Todo iba bien hasta que una noche ella vino llorando a mi habitación, diciendo que tenía miedo, que el infierno estaba cerca. Yo estaba sola en casa; mi marido, una vez más, había tenido que ausentarse, y pensé que ésa era la razón de su desesperación. ¿Pero infierno? ¿Qué le estaban enseñando en el cole o en la iglesia? Decidí que al día siguiente iría a hablar con la profesora. Sherine, sin embargo, no dejaba de llorar. La llevé hasta la ventana, le enseñé el Mediterráneo, allá fuera, iluminado por la luna llena. Le dije que no había demonios, sino estrellas en el cielo y gente caminando por el bulevar de delante de nuestro apartamento. Le expliqué que no debía tener miedo, que estuviese tranquila, pero ella seguía llorando y temblando. Después de casi media hora intentando calmarla, empecé a ponerme nerviosa. Le pedí que dejase de comportarse de aquella manera, que ya no era una niña. Imaginé que tal vez hubiese tenido su primera menstruación; discretamente, le pregunté si sangraba.
– Mucho.
Cogí un poco de algodón, le pedí que se acostase para poder tratarle la «herida». No era nada, mañana se lo explicaría. Sin embargo, no le había llegado la menstruación. Todavía lloró un poco, pero debía de estar cansada, porque se durmió en seguida.
Y al día siguiente por la mañana, corrió la sangre.
Cuatro hombres fueron asesinados. Para mí, no era más que una de las eternas batallas tribales a las que mi pueblo estaba acostumbrado. Para Sherine, no debía de ser nada, porque ni siquiera mencionó su pesadilla de la noche anterior.

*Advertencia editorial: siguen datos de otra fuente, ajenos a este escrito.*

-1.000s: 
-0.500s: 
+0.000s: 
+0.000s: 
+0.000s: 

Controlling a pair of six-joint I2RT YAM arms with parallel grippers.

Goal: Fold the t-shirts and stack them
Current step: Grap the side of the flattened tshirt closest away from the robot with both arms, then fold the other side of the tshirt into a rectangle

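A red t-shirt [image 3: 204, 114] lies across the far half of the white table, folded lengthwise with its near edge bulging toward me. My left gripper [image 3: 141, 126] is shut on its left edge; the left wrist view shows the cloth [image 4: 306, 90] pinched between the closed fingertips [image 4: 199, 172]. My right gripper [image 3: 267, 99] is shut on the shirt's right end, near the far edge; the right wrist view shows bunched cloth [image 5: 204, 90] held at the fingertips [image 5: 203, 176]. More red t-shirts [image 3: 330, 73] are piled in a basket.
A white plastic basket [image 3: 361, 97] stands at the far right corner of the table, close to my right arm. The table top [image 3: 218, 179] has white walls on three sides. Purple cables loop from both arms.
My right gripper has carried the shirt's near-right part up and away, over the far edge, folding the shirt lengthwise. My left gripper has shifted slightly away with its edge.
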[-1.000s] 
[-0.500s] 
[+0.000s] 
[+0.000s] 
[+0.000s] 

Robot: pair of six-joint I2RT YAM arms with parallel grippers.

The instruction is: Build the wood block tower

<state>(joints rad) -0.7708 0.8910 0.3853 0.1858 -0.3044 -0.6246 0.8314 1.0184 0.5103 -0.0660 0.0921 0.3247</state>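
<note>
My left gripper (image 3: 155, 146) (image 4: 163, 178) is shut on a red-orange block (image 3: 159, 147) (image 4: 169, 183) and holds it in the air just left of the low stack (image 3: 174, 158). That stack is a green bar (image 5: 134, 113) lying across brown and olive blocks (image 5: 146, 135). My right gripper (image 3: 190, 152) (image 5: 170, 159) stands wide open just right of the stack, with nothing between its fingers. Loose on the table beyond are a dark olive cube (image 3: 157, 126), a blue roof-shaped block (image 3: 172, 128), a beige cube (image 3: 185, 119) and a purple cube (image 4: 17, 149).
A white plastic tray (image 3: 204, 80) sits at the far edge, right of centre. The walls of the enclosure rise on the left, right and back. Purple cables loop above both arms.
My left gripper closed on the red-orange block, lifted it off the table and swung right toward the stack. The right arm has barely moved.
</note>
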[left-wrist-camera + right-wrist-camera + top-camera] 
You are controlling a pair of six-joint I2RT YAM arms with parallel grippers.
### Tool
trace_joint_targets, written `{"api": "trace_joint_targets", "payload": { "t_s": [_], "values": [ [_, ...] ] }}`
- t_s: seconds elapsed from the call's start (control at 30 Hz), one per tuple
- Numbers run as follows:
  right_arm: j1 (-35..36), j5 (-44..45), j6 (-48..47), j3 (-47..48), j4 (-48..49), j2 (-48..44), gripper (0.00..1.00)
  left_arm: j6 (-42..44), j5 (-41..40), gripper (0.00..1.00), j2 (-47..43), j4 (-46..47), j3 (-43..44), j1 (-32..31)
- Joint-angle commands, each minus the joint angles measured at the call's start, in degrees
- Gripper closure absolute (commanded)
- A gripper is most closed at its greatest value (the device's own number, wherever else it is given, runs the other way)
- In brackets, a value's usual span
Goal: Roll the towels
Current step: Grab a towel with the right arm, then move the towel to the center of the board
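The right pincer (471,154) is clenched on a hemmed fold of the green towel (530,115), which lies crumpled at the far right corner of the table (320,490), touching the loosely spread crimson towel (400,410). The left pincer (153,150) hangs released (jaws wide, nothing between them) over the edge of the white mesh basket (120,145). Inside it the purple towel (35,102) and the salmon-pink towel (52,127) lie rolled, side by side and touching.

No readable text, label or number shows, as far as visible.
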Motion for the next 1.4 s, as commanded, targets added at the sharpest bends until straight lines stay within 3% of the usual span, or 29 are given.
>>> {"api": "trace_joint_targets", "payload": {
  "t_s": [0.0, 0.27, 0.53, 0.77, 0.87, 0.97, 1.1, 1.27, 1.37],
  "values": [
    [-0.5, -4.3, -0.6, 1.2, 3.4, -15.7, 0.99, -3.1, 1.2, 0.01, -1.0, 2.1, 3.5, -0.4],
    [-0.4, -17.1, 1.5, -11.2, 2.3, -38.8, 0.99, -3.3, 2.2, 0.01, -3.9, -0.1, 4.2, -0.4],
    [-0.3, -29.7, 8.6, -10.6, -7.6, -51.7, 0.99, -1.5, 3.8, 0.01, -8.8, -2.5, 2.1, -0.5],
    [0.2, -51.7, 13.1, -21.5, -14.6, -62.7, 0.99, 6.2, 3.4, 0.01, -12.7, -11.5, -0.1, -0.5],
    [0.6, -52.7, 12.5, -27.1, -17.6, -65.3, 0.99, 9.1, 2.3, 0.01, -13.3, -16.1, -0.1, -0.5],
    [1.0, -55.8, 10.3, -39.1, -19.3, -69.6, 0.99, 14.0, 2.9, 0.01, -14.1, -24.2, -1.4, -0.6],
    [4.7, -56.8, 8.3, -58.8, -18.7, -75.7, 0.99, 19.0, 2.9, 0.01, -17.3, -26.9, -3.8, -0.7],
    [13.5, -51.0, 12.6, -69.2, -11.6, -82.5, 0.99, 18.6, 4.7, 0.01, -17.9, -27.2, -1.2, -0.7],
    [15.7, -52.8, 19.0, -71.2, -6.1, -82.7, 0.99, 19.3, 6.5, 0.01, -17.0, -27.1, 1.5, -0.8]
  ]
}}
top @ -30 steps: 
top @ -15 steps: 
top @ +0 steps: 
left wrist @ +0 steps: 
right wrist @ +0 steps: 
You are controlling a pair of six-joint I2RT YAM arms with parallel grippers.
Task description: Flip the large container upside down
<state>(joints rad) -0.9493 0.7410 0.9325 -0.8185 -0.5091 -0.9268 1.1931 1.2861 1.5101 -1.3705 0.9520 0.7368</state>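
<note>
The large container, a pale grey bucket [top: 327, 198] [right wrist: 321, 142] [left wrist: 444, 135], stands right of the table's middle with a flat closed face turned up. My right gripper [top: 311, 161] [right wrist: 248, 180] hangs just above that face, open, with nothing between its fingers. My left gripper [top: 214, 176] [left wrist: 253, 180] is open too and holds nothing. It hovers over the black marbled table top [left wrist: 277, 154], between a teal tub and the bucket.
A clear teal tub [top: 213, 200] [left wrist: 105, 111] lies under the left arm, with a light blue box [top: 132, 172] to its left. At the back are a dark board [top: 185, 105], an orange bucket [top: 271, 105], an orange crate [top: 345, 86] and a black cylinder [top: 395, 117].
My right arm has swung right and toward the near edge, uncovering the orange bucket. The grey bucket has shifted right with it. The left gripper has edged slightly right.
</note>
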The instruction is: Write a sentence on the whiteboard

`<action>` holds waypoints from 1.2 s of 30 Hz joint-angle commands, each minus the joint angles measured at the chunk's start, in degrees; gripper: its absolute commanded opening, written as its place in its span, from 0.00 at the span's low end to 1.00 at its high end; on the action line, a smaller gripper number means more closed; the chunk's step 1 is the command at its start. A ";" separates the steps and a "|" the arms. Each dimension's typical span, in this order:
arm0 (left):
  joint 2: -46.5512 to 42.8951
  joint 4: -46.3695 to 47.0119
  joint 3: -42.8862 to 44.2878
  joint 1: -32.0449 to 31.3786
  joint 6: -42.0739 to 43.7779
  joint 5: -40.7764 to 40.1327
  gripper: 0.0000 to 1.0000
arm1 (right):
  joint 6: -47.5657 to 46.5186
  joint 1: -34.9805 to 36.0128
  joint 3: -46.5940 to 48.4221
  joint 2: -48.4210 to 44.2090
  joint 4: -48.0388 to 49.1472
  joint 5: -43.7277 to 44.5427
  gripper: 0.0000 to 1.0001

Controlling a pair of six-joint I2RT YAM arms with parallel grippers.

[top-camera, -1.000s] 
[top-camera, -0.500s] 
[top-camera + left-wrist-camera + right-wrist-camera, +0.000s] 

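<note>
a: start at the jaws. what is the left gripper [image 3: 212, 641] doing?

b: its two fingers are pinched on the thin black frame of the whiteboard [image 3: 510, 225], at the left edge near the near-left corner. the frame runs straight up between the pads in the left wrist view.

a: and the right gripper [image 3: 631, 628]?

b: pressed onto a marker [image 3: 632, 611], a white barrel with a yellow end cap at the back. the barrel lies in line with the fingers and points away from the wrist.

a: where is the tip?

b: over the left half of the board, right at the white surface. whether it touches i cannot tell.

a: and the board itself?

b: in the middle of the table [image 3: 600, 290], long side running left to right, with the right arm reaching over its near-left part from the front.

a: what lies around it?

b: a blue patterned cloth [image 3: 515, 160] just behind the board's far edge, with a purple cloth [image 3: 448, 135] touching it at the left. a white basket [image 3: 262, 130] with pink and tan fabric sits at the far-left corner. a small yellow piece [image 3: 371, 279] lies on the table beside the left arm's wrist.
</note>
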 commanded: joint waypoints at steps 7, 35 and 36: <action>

Sin embargo, a partir de esa fecha, el infierno fue llegando, y hasta hoy no se ha vuelto a marchar. El mismo día, veintiséis palestinos murieron en un autobús, como venganza por el asesinato. Veinticuatro horas después, ya no se podía andar por las calles, por culpa de los tiros que salían de todas partes. Cerraron los colegios. A Sherine la trajo a casa una de sus profesoras a toda prisa y, a partir de ahí, todos perdieron el control de la situación.